● ASSIGNMENT
Could you output the whole listing exactly as it stands, minus any images?

Top of SUPPLIED MATERIAL

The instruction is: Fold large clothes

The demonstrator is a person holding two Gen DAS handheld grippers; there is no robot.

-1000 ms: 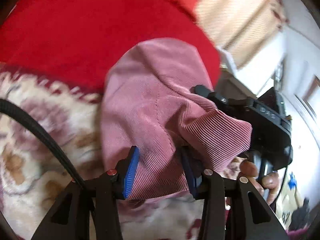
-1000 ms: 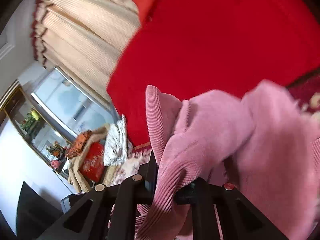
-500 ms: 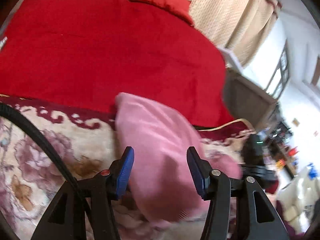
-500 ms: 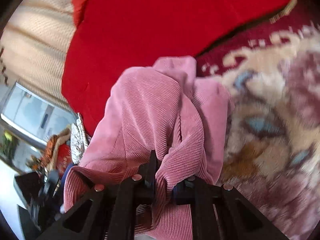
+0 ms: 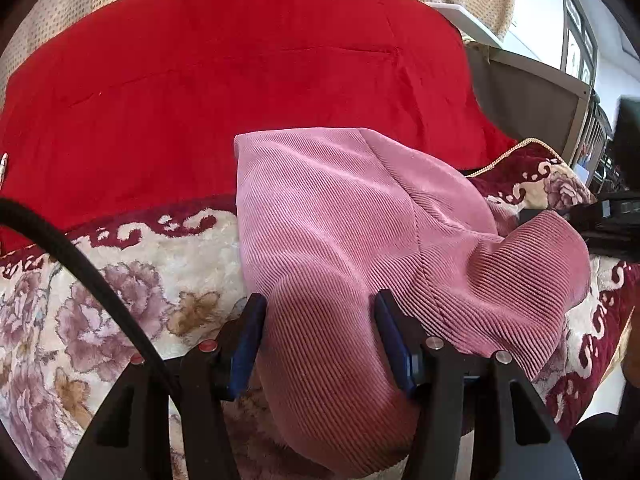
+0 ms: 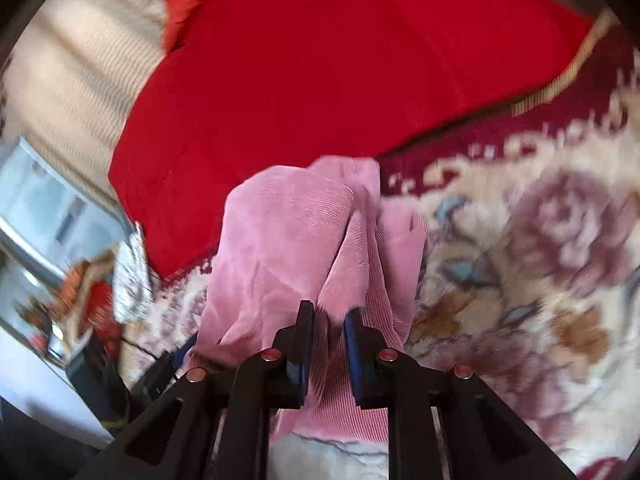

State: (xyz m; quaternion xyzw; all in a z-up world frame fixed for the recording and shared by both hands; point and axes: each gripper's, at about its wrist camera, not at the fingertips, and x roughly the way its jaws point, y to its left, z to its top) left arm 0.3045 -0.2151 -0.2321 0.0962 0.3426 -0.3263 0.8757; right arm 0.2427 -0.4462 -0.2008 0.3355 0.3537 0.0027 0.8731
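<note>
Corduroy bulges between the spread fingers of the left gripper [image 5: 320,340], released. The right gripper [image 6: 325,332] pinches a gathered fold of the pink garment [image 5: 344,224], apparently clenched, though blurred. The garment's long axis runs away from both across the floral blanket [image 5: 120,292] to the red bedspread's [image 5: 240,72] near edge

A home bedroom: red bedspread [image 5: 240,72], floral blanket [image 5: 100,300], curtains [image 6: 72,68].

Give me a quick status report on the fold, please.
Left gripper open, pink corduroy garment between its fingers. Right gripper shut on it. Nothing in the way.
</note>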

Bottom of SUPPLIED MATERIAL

● EXPECTED ANSWER
The instruction is: Fold large clothes

The demonstrator is a person holding two Gen DAS handheld grippers; there is no robot.

-1000 ms: 
-1000 ms: 
-500 ms: 
-500 ms: 
+0 ms: 
+0 ms: 

State: (xyz m; quaternion xyzw; all in a z-up world frame fixed for the recording and shared by both hands; point and axes: each gripper's, at about its wrist camera, not at the fingertips, and x roughly the way its jaws point, y to its left, z to its top) left arm 0.3045 -0.2151 -0.2321 0.0962 0.3426 -0.3263 0.8757; right arm 0.2427 -0.4462 -0.2008 0.3355 0.3537 0.0027 0.8731
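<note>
Corduroy bulges between the spread fingers of the left gripper [image 5: 320,340], released. The right gripper [image 6: 325,332] pinches a gathered fold of the pink garment [image 5: 344,224], apparently clenched, though blurred. The garment's long axis runs away from both across the floral blanket [image 5: 120,292] to the red bedspread's [image 5: 240,72] near edge

A home bedroom: red bedspread [image 5: 240,72], floral blanket [image 5: 100,300], curtains [image 6: 72,68].

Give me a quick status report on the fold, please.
Left gripper open, pink corduroy garment between its fingers. Right gripper shut on it. Nothing in the way.
</note>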

That completes the answer to the exercise.